If you think about it, fresh fruits and veggies are often costly, especially in parts of the country where certain produce doesn't grow and needs to be brought in - or even imported from other countries.
Add to the expense aspect that fresh fruits and veggies often need a lot of preparation to eat (hulling strawberries, peeling, dicing and chopping vegetables), sometimes it isn't convenient to work a lot of fruits and vegetables into our diets. I was working on an Eat Fresh Challenge the past few weeks and it reminded me just how much work it is to chop and dice all of the fresh vegetables necessary for most recipes!
These are some of the reasons why many Americans don't get the recommended daily allowance of fruit and vegetables - but there is an easier (and often less expense) way to get more fruits and vegetables into our diets: frozen food!
Freezing is simply nature’s pause button.

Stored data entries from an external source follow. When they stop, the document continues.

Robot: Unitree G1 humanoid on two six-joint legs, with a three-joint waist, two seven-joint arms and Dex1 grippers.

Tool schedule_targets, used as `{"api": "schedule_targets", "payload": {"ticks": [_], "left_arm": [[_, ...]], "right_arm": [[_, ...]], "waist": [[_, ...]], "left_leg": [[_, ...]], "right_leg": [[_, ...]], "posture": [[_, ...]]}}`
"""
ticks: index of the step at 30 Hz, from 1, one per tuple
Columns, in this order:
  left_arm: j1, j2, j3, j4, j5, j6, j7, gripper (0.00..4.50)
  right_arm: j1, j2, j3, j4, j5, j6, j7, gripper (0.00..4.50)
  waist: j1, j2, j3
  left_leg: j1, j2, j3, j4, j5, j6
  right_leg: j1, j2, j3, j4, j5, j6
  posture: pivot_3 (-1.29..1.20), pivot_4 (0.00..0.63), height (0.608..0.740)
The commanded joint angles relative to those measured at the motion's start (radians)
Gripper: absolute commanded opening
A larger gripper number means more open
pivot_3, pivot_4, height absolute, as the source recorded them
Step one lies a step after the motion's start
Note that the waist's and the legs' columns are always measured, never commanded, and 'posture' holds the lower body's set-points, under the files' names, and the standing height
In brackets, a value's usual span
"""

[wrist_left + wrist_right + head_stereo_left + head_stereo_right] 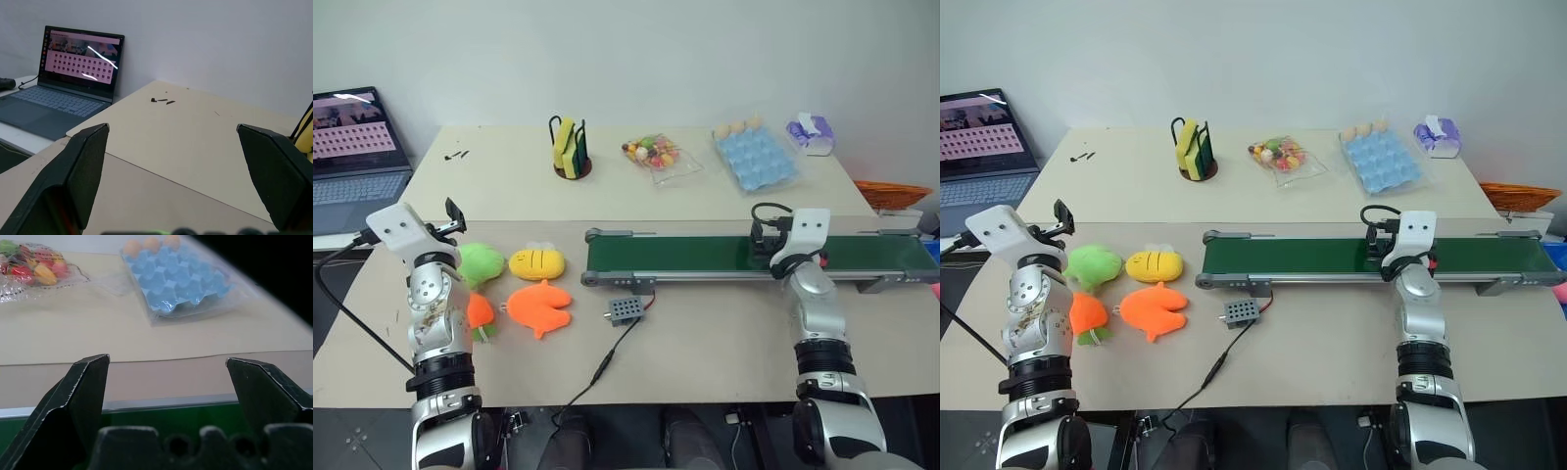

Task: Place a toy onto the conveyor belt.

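Toy lies on worktop just below-right of left pincer, nearer arm. Both pincers released, empty; right pincer over conveyor belt.

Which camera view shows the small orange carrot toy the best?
The right eye view shows the toy best: its orange body and green tuft lie clear beside the left arm. In the left eye view the arm covers part of it. The left wrist view looks over the table toward a laptop; the right wrist view faces the conveyor belt.
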Motion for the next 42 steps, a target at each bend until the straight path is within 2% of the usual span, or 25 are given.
{"api": "schedule_targets", "payload": {"ticks": [1, 3, 6, 9, 13, 16, 22, 27, 30, 33, 37, 42], "left_arm": [[-0.022, 0.014, -0.021, -0.014, 0.030, -0.024, -0.005, 4.47], [-0.027, 0.007, -0.036, -0.007, 0.032, -0.013, -0.012, 4.47], [-0.029, 0.008, -0.043, -0.001, 0.032, -0.012, -0.015, 4.47], [-0.031, 0.011, -0.043, 0.004, 0.032, -0.015, -0.018, 4.47], [-0.035, 0.012, -0.044, 0.010, 0.034, -0.016, -0.019, 4.47], [-0.039, 0.012, -0.046, 0.014, 0.033, -0.018, -0.021, 4.47], [-0.047, 0.013, -0.046, 0.020, 0.029, -0.019, -0.030, 4.47], [-0.033, 0.008, -0.055, -0.018, 0.003, 0.007, -0.070, 4.47], [0.004, -0.001, -0.036, -0.098, -0.058, 0.045, -0.102, 4.47], [0.069, -0.009, 0.009, -0.214, -0.173, 0.118, -0.137, 4.47], [0.199, -0.043, 0.126, -0.379, -0.529, 0.329, -0.175, 4.47], [0.399, -0.059, 0.224, -0.494, -0.943, 0.509, -0.246, 4.47]], "right_arm": [[-0.005, -0.007, -0.018, -0.044, 0.016, -0.026, -0.003, 4.50], [0.002, -0.008, -0.008, -0.048, 0.011, -0.024, 0.010, 4.50], [0.029, -0.025, 0.101, -0.128, -0.030, -0.083, 0.141, 4.50], [0.084, -0.001, 0.179, -0.345, 0.109, -0.119, 0.369, 4.50], [0.192, -0.064, 0.335, -0.656, 0.258, -0.137, 0.711, 4.50], [0.234, -0.115, 0.388, -0.756, 0.327, -0.089, 0.844, 4.50], [0.254, -0.135, 0.430, -0.736, 0.285, -0.075, 0.870, 4.50], [0.280, -0.091, 0.430, -0.650, 0.198, -0.170, 0.821, 4.50], [0.308, -0.051, 0.410, -0.604, 0.175, -0.258, 0.798, 4.50], [0.330, -0.013, 0.381, -0.583, 0.195, -0.311, 0.780, 4.50], [0.346, 0.038, 0.355, -0.614, 0.243, -0.331, 0.755, 4.50], [0.370, 0.040, 0.392, -0.636, 0.275, -0.308, 0.806, 4.50]], "waist": [[0.000, 0.000, 0.000], [0.001, 0.000, 0.000], [-0.002, 0.000, 0.000], [-0.008, 0.000, 0.000], [-0.012, 0.000, 0.000], [-0.001, -0.001, 0.000], [0.010, -0.001, 0.000], [0.009, -0.001, 0.000], [0.008, -0.001, 0.000], [0.003, -0.001, 0.000], [0.000, -0.001, 0.000], [0.003, -0.001, 0.000]], "left_leg": [[0.000, 0.000, 0.000, 0.000, 0.000, 0.000], [0.000, 0.000, 0.000, 0.000, 0.000, 0.000], [0.000, 0.000, 0.000, 0.000, 0.000, 0.000], [0.000, 0.000, 0.000, 0.000, 0.000, 0.000], [0.000, 0.000, -0.001, 0.000, 0.000, 0.000], [0.000, 0.000, -0.001, 0.000, 0.000, 0.000], [0.001, 0.000, -0.002, 0.000, 0.000, 0.000], [0.001, 0.000, -0.002, 0.000, 0.000, 0.000], [0.001, 0.000, -0.002, 0.000, 0.000, 0.000], [0.001, 0.000, -0.002, 0.000, 0.000, 0.000], [0.001, 0.001, -0.002, 0.000, 0.000, 0.000], [0.002, 0.001, -0.002, 0.000, 0.000, 0.000]], "right_leg": [[0.000, 0.000, 0.000, 0.000, 0.000, 0.000], [0.000, 0.000, 0.000, 0.000, 0.000, 0.000], [0.000, 0.000, 0.000, 0.000, 0.000, 0.000], [-0.001, 0.000, 0.000, 0.000, 0.000, 0.000], [0.000, 0.001, 0.000, -0.001, 0.000, 0.001], [0.002, 0.000, -0.001, -0.002, 0.000, 0.001], [0.002, 0.000, -0.002, -0.001, 0.000, 0.001], [0.002, 0.000, -0.002, -0.001, 0.000, 0.001], [0.001, 0.000, -0.001, -0.001, 0.000, 0.001], [0.001, 0.000, -0.001, -0.001, 0.000, 0.001], [0.000, 0.000, 0.000, 0.000, 0.000, 0.001], [0.001, 0.000, 0.000, 0.000, 0.000, 0.001]], "posture": [[0.00, 0.150, 0.740], [0.00, 0.150, 0.740], [0.00, 0.150, 0.740], [0.00, 0.150, 0.740], [0.00, 0.150, 0.740], [0.00, 0.150, 0.740], [0.00, 0.150, 0.740], [0.00, 0.150, 0.740], [0.00, 0.150, 0.740], [0.00, 0.150, 0.740], [0.00, 0.150, 0.740], [0.00, 0.150, 0.740]]}}
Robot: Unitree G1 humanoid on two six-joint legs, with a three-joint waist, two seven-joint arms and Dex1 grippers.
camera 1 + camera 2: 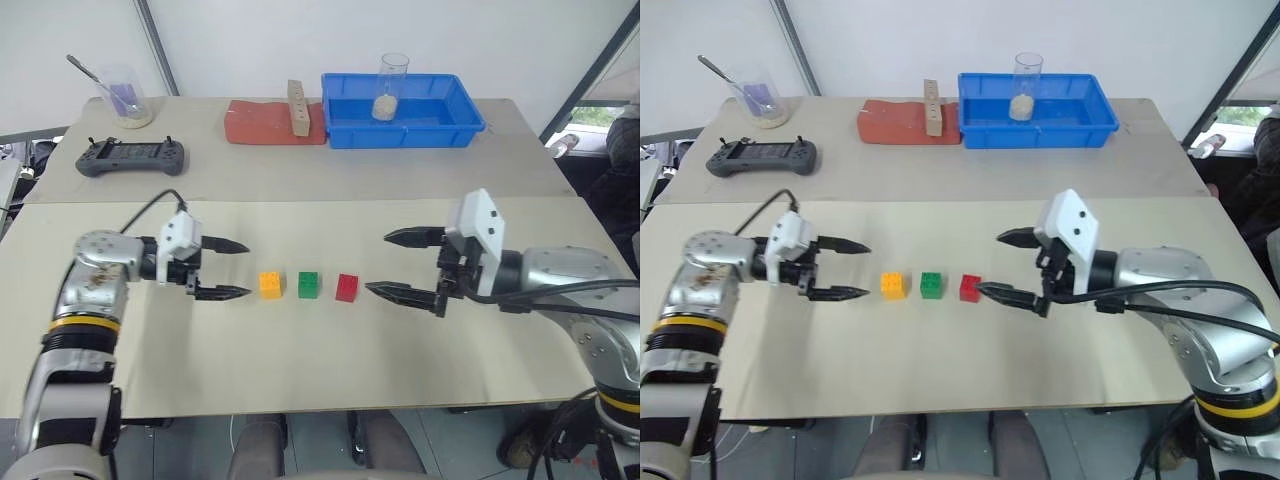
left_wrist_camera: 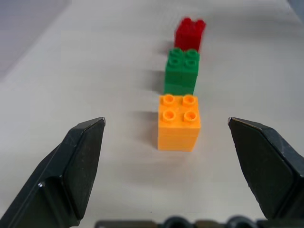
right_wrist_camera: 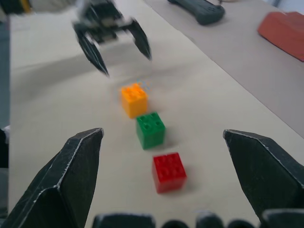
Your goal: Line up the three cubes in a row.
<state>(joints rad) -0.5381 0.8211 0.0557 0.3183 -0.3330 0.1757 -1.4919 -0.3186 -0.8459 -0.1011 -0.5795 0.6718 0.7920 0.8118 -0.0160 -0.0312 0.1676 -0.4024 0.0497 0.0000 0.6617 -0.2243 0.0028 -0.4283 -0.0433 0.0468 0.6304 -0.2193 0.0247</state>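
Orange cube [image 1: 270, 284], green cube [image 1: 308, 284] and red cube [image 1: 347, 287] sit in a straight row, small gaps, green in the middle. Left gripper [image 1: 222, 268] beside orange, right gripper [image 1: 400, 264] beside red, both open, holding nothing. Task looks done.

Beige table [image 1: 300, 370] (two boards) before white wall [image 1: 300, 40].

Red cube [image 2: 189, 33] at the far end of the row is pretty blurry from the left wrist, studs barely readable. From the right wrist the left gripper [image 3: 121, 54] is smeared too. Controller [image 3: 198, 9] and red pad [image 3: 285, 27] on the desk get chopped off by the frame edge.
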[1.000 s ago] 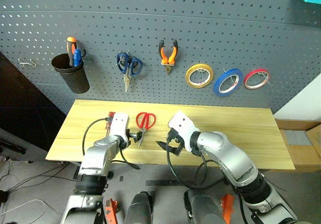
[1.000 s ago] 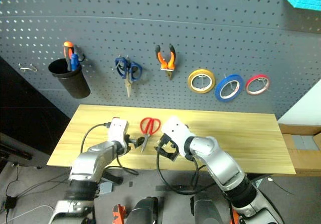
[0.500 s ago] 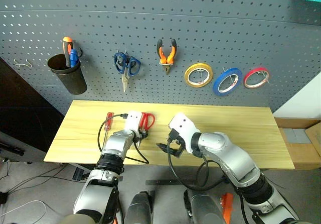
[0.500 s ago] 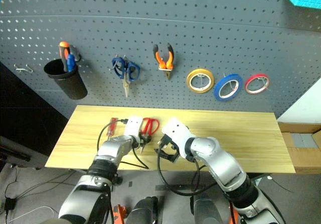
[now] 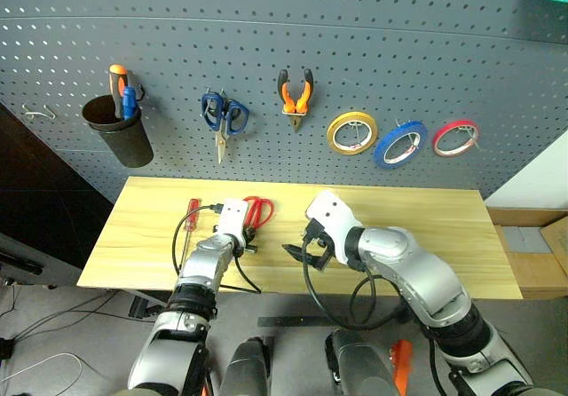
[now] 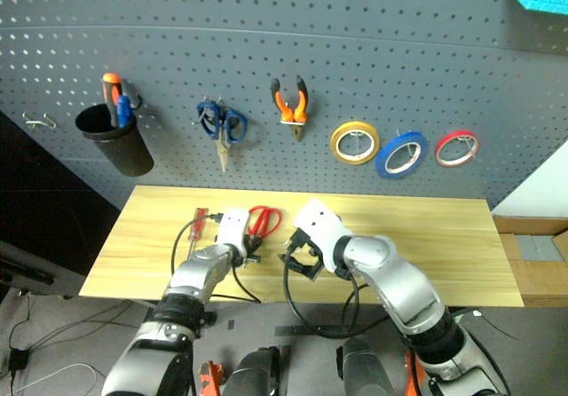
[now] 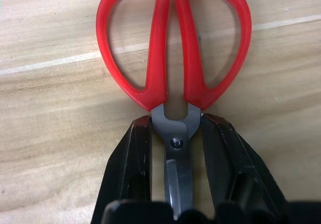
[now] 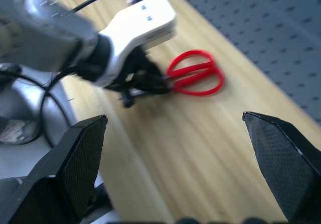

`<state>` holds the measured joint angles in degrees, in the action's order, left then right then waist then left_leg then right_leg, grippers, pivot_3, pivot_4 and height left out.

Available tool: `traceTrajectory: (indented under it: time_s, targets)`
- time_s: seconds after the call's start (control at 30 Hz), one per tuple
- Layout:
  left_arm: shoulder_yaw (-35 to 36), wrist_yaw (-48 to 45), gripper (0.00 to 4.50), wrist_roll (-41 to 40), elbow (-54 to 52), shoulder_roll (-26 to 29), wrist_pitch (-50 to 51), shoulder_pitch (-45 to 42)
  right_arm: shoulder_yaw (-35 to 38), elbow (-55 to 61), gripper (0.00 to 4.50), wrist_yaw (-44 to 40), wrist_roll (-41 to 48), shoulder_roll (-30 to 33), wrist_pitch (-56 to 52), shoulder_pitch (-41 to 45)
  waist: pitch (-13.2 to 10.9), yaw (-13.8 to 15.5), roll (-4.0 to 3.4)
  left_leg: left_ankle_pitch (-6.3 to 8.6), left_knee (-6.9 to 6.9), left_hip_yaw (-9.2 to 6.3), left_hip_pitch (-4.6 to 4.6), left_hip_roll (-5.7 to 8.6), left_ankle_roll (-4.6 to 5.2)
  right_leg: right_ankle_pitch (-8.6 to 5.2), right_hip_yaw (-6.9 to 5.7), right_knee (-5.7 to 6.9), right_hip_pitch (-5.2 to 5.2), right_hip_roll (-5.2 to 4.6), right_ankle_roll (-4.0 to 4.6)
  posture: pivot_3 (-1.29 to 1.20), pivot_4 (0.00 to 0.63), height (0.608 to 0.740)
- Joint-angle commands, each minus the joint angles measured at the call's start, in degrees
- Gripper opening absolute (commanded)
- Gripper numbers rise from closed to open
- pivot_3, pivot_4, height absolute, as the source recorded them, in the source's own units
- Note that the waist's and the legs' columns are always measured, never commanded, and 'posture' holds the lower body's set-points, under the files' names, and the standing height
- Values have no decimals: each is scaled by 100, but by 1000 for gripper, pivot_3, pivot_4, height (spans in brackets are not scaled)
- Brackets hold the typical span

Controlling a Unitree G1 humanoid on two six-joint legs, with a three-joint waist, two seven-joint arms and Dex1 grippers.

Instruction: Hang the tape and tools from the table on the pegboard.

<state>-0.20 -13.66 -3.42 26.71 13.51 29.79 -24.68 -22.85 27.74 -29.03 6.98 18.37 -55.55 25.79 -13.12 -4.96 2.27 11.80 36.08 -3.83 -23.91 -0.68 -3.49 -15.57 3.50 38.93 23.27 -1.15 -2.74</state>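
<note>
The left tool (image 7: 175, 148) has its two black fingers (image 7: 133, 169) closed against the metal neck of the red-handled scissors (image 7: 173, 48), just below the red loops, at the pivot screw. The scissors lie flat on the light wooden worktop (image 5: 417, 227), with the loops pointing toward the dark grey pegboard (image 5: 399, 50). So the step in hand is, I judge, the grasp of the scissors; they are not yet lifted.

The right tool (image 5: 304, 256) hovers just beside, over the middle of the worktop, with its fingers spread wide and nothing between them.

The next move calls for a straight lift, then a carry up to the board, and one red loop must be put over a free metal hook. The grip is on smooth thin metal, so the scissors may swing or slip when they leave the wood.

A slim red-handled screwdriver (image 5: 188, 214) lies on the worktop just to the left of the left arm and waits for its turn. On the board already hang the blue-handled scissors (image 5: 224, 119), the orange-and-black pliers (image 5: 296, 97), a yellow tape roll (image 5: 351, 133), the blue tape roll (image 5: 400, 144) and a red tape roll (image 5: 455, 138). A black cup (image 5: 117, 134) with some tools hangs at the far left. The hanging things stand close together, so the free hook must be chosen with care.
</note>
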Motion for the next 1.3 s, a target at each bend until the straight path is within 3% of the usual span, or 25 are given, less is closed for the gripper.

Frozen fruits and vegetables are picked at the peak of ripeness and frozen, which locks in the nutrient value. Frozen fruits and vegetables offer us a more conveinent, affordable way to simplify meal preparation and fill our family's bellies full of healthy fruits and vegetables.
I always keep my freezer stocked full of frozen fruits and vegetables because they are so easy to cook with. I was in the mood to make a Hearty Minestrone Soup recipe the other day and instead of spending an hour chopping vegetables, I bought a carton of tomato sauce and a bag of Bird's Eye Classic Mixed Vegetables and a bit of ground pork. It literally took me five minutes to prep the soup, and that was just because I had to cook the ground pork!
The result was a delicious soup that Angeline and I enjoyed while she was home sick from school, and it was so easy to make!
Easy Homemade Hearty Minestrone Soup Recipe
Easy Homemade Hearty Minestrone Soup
- 1 bag Bird's Eye Classic Mixed Vegetables
- 1 16 ounce carton of tomato sauce
- 1 16 ounce carton of vegetable stock
- 1 15 ounce can of diced tomatoes
- 1 ½ cup of elbow macaroni
- 1 lb ground pork You can substitute beef or chicken
- 1 teaspoon black pepper
- ¼ teaspoon cayenne pepper
- ½ teaspoon garlic salt
In a pan over medium-high heat, brown ground pork.
In a large pot, add vegetable stock, tomato sauce, diced tomatoes and seasonings. Mix well.
Add elbow macaroni, cooked ground pork and vegetables and stir.
Let cook over medium heat for ten to fifteen minutes.